WORK TO BE COMPLETED: Beginning with the line containing "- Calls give", write out each line exactly through the end of the listing, and skip all pictures.

EXERCISE DATA:
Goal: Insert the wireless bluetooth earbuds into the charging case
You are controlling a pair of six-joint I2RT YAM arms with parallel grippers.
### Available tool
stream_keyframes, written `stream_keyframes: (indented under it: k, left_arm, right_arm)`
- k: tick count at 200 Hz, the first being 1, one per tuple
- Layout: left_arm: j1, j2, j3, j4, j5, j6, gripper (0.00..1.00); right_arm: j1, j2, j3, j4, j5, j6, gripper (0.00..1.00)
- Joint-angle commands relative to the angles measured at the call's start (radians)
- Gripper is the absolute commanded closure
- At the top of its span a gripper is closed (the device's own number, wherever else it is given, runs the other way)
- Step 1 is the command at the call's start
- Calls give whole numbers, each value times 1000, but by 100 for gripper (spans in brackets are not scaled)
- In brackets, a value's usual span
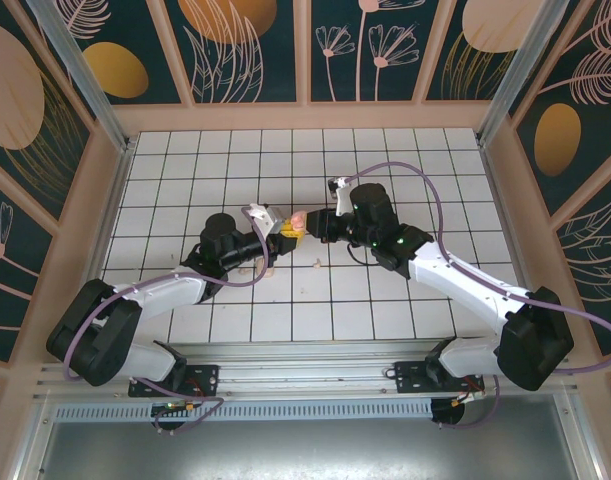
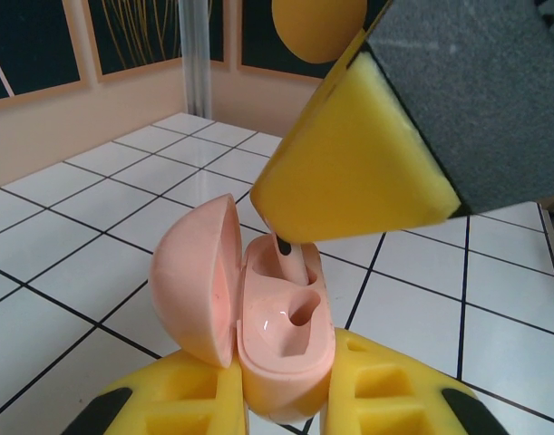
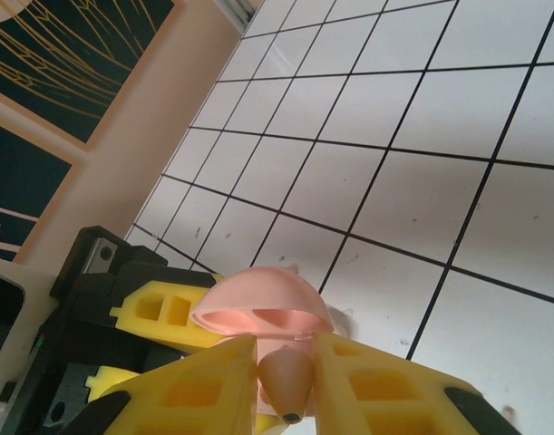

ANSWER TO THIS PROBLEM:
- Calls give whole numbers, each value times 1000, but by 100 for gripper (spans in brackets are not scaled)
- In brackets, a value's usual span

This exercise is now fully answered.